At this stage one of the open questions was: how likely is it that LGP (Linear Genetic Programming) will evolve code implementing the concept of neurons and getting us to an artificial intelligence? From our experience, we realized that this was extremely unlikely. We therefore decided to help the system by embedding the concept of neurons into the basic system. For this purpose, we introduced the concept of ”metaneuron”, a structural element whose behavior (meaning its relaxation and learning properties) would be defined by an LGP evolved program. The concepts of metaneurons is commonly used in neural networks for artificial intelligence. However, in our case the concept is much more elaborate as it is combined with LGP.
As a first check, we tested the genericity of the approach by training a multilayer network on the XOR problem. Although we were able to find solutions for the XOR problems, we also observed that the metaneurons were not collaborating as in a neural network to solve problems. Several improvements were necessary, such as imposing a grid topology (see figure below) with 8 neighbor connections (this assures that information has to travel into and through the network to reach the output).
Next, we checked for cases of chaotic behavior, situations where changing boundary conditions, for instance one single connection weight, would dramatically increase the system error. Given that healthy biological neural networks are very robust to changes that naturally occur in all physical systems we want our system to have the same characteristic. The next requirement was defined as the capacity of “true” learning. This, although obvious, is extremely important as in many instances we found that the LGP programs just secretly stored several internal states useful when executing the program. Instead of learning, the programs just tested the various sets of pre-stored states until the error was good.
To avoid this pitfall effectively we used a training set and a distinct test set. Consequently we designed the training set with 8 Boolean 2-inputs functions f1(i,j), f2(i,j)… f8(i,j). For instance, f1 could be the XOR problem. The genetic engine has then to find a code such that the metaneurons can learn any of those functions. Once the learning program is found, its learning performance is then assessed using a test set made of 8 other Boolean functions f9,..f16. The number of training sets and training set size has of course a direct impact on computational complexity and required us to increase the computation speed by several orders of magnitude.

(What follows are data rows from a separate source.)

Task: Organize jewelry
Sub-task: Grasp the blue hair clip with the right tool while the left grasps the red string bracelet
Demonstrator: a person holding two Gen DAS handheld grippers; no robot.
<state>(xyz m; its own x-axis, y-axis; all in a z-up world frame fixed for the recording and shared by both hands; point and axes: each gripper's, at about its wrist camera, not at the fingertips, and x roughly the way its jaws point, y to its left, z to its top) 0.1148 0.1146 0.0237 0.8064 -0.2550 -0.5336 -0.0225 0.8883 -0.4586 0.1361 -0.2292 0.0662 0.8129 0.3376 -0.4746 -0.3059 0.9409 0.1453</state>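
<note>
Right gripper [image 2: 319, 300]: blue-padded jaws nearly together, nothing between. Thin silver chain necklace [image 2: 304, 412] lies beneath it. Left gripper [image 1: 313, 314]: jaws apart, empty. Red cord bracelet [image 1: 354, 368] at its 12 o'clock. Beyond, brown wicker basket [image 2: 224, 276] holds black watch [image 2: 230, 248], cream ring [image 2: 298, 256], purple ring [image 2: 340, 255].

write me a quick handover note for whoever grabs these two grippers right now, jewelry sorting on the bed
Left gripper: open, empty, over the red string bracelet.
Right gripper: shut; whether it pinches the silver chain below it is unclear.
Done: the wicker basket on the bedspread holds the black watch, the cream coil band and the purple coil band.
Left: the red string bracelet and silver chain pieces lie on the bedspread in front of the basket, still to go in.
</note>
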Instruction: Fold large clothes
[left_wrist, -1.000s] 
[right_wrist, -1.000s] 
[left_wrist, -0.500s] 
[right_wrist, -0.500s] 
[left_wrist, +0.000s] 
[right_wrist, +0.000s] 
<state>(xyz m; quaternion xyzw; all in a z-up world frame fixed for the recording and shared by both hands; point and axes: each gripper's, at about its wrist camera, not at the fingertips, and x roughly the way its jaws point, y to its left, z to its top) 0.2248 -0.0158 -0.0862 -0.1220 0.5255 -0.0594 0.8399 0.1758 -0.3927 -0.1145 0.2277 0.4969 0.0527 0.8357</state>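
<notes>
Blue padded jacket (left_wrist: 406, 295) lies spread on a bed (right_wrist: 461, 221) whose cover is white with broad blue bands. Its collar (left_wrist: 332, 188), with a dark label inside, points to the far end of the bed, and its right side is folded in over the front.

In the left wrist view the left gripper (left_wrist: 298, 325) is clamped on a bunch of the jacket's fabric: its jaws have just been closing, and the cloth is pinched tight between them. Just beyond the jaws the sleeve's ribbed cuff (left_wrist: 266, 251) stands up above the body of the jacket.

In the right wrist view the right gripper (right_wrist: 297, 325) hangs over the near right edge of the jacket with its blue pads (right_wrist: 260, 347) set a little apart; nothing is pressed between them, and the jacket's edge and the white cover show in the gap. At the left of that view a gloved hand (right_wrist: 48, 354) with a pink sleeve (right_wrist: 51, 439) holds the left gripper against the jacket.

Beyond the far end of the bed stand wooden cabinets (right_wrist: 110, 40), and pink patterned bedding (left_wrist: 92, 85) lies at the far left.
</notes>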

Basic computational speedup was reached by hardcoding the relaxation function in C++ (using integrate and fire) and only evolved the learning program with LGP. Using several hours of computing on over 100 cores, the system found learning algorithms for different network sizes (3×3, 4×4, and 5×5). The found learning programs vastly outperformed state of the art optimization techniques. They were 2,300 times faster than the genetic algorithmic search and 100,000 times faster than a random search.
Is our approach to reach artificial intelligence disruptive? Yes, it is. Are our results disruptive? Yes, they are. We are therefore motivated to take this to the next level. Future works will focus on extending this approach to more complex problems by using more neurons, more complex topology and constructing more powerful instructions for our LGP language. At this stage we are still far from having a thinking machine in our hands, however, we feel that the our tools become more and more powerful and that we are on the right track to tackle the problem of artificial intelligence.